Diese AR Spiele sind in Verbindung mit dem mitgelieferten Kartendeck prinzipiell eine spielerische Bereicherung und führen lustigerweise ein bisschen zu den Anfängen Nintendos als Spielkartenhersteller. Gleichzeitig weisen sie aber auch stellenweise die Grenzen des Systems auf: Die Kombination von 3D-Effekt und Bewegungs-/Lagesensoren mag noch nicht so recht klappen. eShop und Internetbrowser sind erst zum Launch via Update verfügbar und konnten nicht getestet werden.

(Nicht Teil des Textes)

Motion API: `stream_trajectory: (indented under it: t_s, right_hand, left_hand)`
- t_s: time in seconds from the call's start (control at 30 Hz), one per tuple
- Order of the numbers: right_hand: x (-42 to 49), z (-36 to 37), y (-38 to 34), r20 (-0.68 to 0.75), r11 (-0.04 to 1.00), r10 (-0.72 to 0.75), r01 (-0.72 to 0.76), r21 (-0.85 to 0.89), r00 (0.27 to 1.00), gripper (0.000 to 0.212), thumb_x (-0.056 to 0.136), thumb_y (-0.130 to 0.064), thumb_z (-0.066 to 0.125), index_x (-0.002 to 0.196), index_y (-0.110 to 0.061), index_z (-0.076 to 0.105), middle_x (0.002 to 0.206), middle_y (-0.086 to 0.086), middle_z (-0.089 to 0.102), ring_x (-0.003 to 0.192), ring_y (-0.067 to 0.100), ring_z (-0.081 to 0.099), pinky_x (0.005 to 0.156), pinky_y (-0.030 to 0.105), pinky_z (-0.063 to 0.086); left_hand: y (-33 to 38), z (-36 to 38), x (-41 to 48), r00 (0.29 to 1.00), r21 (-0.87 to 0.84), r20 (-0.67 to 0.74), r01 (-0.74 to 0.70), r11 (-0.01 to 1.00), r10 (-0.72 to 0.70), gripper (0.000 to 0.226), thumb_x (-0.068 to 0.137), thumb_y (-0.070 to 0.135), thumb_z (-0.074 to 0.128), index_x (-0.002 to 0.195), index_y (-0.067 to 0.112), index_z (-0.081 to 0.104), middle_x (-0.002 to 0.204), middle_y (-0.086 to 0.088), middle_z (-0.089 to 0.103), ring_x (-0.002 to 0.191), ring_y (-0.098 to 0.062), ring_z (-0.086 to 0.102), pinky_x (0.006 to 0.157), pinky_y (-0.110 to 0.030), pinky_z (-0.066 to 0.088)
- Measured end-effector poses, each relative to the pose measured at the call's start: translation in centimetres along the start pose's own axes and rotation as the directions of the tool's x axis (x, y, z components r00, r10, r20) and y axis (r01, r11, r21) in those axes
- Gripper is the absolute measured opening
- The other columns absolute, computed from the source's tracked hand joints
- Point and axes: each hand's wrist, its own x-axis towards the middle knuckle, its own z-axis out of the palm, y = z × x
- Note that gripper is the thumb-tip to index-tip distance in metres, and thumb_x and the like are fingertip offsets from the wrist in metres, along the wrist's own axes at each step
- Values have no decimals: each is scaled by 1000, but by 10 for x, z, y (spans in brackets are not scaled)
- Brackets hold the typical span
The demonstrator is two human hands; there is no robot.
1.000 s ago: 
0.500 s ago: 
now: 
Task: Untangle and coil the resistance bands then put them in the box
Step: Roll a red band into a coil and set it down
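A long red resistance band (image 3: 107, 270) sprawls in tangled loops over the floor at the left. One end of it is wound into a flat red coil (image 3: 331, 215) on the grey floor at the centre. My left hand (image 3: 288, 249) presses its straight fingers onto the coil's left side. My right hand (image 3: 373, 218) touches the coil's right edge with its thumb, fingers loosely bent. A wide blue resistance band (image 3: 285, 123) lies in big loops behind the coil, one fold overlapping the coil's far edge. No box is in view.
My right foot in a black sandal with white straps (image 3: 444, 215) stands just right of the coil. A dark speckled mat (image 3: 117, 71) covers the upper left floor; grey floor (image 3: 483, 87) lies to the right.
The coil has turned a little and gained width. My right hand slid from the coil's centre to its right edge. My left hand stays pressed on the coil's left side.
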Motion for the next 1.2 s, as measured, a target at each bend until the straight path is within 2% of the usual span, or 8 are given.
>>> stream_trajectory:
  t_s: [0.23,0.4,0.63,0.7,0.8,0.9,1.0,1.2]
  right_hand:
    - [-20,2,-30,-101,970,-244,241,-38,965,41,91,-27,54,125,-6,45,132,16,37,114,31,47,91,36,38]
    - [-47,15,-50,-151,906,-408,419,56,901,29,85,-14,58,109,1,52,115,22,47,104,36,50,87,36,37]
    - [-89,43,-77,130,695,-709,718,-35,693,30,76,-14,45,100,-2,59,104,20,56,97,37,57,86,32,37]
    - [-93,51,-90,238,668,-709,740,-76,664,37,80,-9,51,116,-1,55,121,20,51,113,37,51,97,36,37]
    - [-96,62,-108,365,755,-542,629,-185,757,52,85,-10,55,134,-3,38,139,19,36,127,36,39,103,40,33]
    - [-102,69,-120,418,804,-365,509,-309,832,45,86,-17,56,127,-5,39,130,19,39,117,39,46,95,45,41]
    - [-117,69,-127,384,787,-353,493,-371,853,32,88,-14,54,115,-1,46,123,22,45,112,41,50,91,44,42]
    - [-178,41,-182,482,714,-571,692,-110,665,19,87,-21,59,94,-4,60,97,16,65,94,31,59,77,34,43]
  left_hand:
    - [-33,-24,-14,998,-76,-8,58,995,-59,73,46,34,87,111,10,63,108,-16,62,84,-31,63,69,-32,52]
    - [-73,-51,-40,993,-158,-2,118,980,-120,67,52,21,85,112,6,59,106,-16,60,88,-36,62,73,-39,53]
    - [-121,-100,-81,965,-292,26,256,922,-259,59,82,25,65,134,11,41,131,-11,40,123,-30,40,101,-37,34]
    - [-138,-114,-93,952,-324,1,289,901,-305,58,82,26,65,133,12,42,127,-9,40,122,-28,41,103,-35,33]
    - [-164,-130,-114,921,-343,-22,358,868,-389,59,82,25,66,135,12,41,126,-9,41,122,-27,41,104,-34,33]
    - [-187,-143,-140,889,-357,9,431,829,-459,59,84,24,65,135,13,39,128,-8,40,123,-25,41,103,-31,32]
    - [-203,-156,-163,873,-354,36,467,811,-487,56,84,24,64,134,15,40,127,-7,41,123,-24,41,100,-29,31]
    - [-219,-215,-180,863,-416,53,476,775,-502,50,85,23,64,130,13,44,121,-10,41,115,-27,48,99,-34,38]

Wem das nicht reicht, nutzt die Abwärtskompatibilität zum DS oder nutzt das anfänglich noch schmale Portfolio von 13 3DS-Spielen (zu je 45 Euro). Tests dazu können sie detailliert HIER nachlesen. Vertraute und liebgewonnene Helden wie Super Mario, Link (Zelda) oder Samus Aran (Metroid) sucht man jedoch vergeblich. Nintendo verlässt sich stark auf Zugpferde anderer Entwickler, um mit Street Fighter, Splinter Cell, Die Sims oder Ridge Racer nur ein paar Beispiele zu nennen. Zwischen März und Juni sollen aber 30 weitere Titel für den 3D-Newcomer erscheinen, darunter auch die heißersehnte Neuauflage von Zelda Ocarina of Time 3D.

NEWS.at-FAZIT
Der 3DS versprüht zweifelsohne jene Nintendo-Magie, mit der das Unternehmen von Konsole zu Konsole Millionen Fans an sich zu binden weiß. Die Begeisterung über die geschickt inszenierte 3D-Tauglichkeit verblasst jedoch mit der Zeit ein wenig: Starke Blickwinkelabhängigkeit, ein dünklerer Bildschirm und nicht zuletzt die kürzere Akkulaufzeit bringen die Erkenntnis, selektiv mit der tragbaren dritten Dimension umgehen zu müssen. Ungeachtet der technischen Merkmale wird sich der Erfolg des 3DS erst in den nächsten Monaten herausstellen: Eine Konsole kann nämlich nur so gut sein wie ihre Software.